TASK REQUIREMENTS: From the line that contains "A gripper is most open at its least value" down to the final line of the listing below, set down every line exactly, both ends included, and drop the pictures.
'''
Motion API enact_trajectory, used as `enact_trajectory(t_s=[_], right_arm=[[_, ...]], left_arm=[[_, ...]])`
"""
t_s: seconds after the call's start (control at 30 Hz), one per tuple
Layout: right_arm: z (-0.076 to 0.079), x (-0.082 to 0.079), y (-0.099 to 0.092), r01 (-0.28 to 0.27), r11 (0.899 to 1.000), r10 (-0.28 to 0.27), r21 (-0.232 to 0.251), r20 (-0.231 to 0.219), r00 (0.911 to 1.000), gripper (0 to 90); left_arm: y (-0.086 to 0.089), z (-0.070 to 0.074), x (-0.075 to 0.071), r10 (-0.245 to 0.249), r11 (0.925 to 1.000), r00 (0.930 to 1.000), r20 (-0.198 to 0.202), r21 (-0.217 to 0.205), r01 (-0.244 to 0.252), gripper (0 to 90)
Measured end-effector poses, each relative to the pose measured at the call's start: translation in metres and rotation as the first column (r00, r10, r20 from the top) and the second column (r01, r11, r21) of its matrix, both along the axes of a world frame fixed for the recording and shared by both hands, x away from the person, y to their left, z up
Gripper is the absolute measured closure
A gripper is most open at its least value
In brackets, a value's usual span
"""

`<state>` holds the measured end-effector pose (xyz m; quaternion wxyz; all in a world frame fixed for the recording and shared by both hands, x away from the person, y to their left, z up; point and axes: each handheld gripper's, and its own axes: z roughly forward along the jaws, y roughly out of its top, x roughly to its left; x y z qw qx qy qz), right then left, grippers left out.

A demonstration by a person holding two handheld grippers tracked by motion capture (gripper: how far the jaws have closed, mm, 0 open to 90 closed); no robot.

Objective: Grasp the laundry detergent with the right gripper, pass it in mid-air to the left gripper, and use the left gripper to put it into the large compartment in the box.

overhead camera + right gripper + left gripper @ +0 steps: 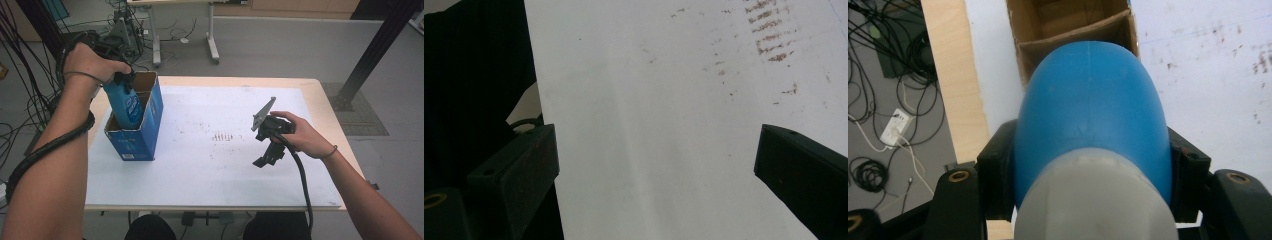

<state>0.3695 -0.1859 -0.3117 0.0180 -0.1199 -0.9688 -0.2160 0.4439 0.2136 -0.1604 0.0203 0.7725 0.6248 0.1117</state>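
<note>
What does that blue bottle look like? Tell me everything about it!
The blue bottle looks like smooth plastic, with a rounded shoulder, a whitish cap end and a label with white print on its side. It stands nearly upright, its bottom already down inside the near compartment of the blue cardboard box, which is brown inside. The left gripper clamps its top from both sides. The box sits on the white sheet near the table's left edge.

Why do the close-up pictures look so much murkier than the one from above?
High view: even, soft light, the bottle in the box sharp. Left gripper view: the bottle sits so near the lens that its grey top blurs. Right gripper view: the dim table looks greenish, with the jaws dark.
</note>
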Motion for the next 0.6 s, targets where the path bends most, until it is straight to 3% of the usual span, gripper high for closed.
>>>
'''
TASK ANSWER:
A gripper is most open at its least value
In brackets, a value's usual span
"""

`<state>` holds the measured end-effector pose (xyz m; quaternion wxyz; all in a world frame fixed for the recording and shared by both hands, x away from the person, y to their left, z up; point and axes: each handheld gripper's, and its own axes: z roughly forward along the jaws, y roughly out of its top, x roughly to its left; x y z qw qx qy qz), right then left, grippers left out.

A demonstration by a person holding two handheld grippers tracked by motion capture (gripper: how far the jaws have closed, mm, 0 open to 90 closed); no robot.

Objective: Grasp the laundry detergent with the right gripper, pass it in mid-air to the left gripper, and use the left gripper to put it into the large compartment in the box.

overhead camera + right gripper + left gripper @ +0 steps: 

<state>0.3695 -0.1859 -0.3117 0.0180 -0.1199 -0.9688 -0.2160 0.4439 0.2136 -0.1604 0.0203 0.7725 0.6248 0.1117</state>
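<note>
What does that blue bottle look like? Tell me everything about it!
The blue bottle looks like smooth plastic, with a rounded shoulder, a whitish cap end and a label with white print on its side. It stands nearly upright, its bottom already down inside the near compartment of the blue cardboard box, which is brown inside. The left gripper clamps its top from both sides. The box sits on the white sheet near the table's left edge.

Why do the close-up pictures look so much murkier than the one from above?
High view: even, soft light, the bottle in the box sharp. Left gripper view: the bottle sits so near the lens that its grey top blurs. Right gripper view: the dim table looks greenish, with the jaws dark.
</note>
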Motion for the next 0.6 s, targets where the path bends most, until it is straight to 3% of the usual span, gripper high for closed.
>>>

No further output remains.